== What is being asked ==
Say how many lines in the data below contain the word "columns", and give no other text.

== Data segment ==
□ □ □

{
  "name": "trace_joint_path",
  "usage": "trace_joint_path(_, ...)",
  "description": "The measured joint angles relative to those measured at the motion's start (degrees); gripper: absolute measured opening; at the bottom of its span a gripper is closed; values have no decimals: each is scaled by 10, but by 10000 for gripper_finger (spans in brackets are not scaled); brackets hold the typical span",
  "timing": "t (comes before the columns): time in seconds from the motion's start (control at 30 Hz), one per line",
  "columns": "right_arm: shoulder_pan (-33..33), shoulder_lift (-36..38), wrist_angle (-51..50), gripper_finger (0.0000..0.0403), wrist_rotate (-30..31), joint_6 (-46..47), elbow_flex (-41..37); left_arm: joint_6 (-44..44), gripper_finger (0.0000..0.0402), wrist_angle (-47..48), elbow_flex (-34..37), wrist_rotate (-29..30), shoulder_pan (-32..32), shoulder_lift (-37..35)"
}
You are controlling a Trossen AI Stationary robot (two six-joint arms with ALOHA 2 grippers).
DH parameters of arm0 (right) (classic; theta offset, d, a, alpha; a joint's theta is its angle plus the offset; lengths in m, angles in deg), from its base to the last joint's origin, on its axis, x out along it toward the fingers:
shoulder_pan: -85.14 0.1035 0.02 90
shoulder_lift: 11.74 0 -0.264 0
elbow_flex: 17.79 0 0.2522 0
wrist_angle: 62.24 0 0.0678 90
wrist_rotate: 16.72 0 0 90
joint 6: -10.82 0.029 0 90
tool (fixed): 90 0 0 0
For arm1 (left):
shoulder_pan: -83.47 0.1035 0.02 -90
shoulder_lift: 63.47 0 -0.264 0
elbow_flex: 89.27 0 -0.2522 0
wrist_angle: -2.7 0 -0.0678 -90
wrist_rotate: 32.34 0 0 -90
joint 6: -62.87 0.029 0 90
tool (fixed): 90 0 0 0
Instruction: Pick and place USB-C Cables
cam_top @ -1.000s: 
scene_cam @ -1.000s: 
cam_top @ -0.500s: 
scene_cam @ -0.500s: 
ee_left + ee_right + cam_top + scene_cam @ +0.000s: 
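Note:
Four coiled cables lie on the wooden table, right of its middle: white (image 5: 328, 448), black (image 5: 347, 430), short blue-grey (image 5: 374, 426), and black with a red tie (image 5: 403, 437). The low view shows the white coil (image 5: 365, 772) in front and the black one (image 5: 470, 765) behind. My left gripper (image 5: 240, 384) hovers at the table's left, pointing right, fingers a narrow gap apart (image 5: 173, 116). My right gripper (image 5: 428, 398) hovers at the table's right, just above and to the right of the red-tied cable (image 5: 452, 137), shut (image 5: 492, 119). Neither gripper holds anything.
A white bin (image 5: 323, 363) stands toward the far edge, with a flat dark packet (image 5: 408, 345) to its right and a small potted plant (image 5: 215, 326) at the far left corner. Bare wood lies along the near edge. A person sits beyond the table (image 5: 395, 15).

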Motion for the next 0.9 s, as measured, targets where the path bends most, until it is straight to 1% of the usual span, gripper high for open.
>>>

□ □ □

== Exercise result ==
2